Beninese politician (1934–2019)

Moïse Christophe Mensah (22 March 1934 – 2 July 2019) was a Beninese politician and international administrator.

He was born on 22 March 1934 in Sassandra, Ivory Coast and received an education as an agricultural engineer at The Hague's Institute of Social Studies. Later, he studied at the School of Banking in Paris. He was minister of rural development and cooperation from December 1965 to December 1966, simultaneously serving as leader of the Societe Nationale pour le Developpement Rural. After President Christophe Soglo displayed a bias for northerners, Mensah opted to resign his post and traveled abroad. He became a regional representative of the United Nations Food and Agriculture Organization in 1967, and became its assistant director-general in Africa three years later.
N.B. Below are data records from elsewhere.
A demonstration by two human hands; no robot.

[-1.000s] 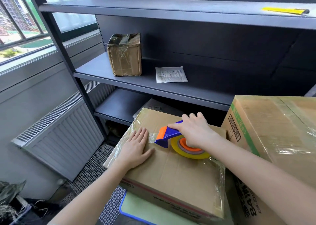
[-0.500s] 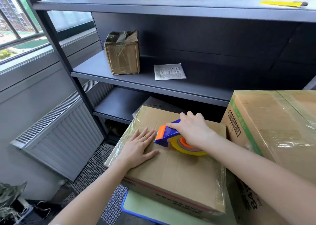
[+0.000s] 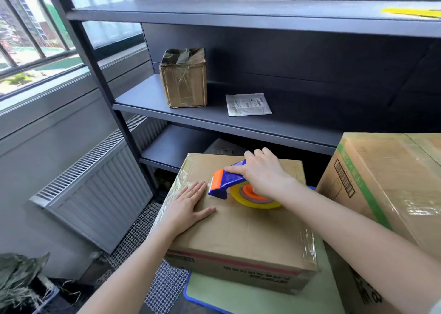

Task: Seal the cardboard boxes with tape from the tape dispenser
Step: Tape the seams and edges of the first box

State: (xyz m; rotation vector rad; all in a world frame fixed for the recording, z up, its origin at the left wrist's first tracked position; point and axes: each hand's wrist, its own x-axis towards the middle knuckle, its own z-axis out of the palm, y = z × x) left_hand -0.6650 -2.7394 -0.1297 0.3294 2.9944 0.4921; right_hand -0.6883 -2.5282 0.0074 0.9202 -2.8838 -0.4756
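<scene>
Pressing flat on the top of the cardboard box (image 3: 250, 232), near its left edge, the left hand (image 3: 188, 206) lies with straight, slightly spread fingers (image 3: 198, 189) and holds nothing. The right hand (image 3: 262, 173) grips the tape dispenser (image 3: 226, 182) over the middle of the box top, fingers curled round the blue handle and the index finger laid along it. The orange blade end points toward the box's left edge, just beside the left fingertips. The tape roll (image 3: 257, 200) rests on the box top. Probable faults: the blade may catch the left fingertips, given how close they are; a lifted or tilted dispenser may let the tape wrinkle or miss the seam; weak downward pressure from the left hand may let the box slide. Clear film already creases along the box edges, so further tape may bond poorly there. Legible marking is limited. The front face of the box carries a red band and a line of inverted print, which is unreadable. The larger box (image 3: 386, 182) to its right shows a barcode and a green stripe with illegible characters. The white packet (image 3: 248, 104) on the shelf (image 3: 167, 110) beyond the box bears small print that cannot be read.
</scene>
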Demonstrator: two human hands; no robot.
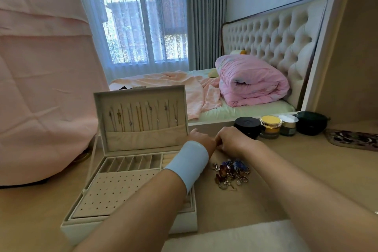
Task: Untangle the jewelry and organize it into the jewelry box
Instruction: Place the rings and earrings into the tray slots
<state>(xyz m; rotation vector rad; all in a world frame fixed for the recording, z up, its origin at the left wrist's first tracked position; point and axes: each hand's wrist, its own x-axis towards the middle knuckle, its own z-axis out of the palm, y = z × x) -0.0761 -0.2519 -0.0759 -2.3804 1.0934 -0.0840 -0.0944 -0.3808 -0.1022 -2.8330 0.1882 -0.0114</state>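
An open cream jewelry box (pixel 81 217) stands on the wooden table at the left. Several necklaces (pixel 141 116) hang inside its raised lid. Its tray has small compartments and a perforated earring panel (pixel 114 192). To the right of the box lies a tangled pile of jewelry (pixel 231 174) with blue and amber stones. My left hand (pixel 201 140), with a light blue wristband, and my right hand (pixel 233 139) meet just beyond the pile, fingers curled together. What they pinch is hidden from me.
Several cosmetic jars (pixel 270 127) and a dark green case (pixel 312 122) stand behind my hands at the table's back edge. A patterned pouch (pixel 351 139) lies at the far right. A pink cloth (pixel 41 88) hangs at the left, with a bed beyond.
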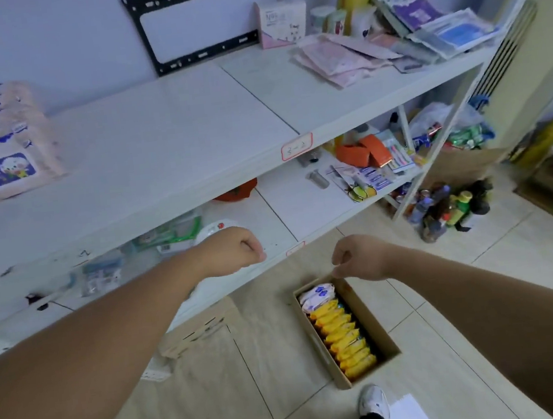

Mensah became assistant president of the International Fund for Agricultural Development in 1978. He ran for director-general of the Food and Agriculture Organization in 1987, but lost to Edouard Saouma.

Benin experienced a political liberalization in 1991, and Mensah opted to run for president that year on the Alliance pour le Renouveau Civique party. In the first round, he received 39,984 votes, or 3.4%. He became Minister of Finance in 1996 under Mathieu Kerekou. In 2008, President Boni Yayi appointed Mensah to lead the High Commission for Concerted Governance. He was on the board of directors of the Alliance for a Green Revolution in Africa.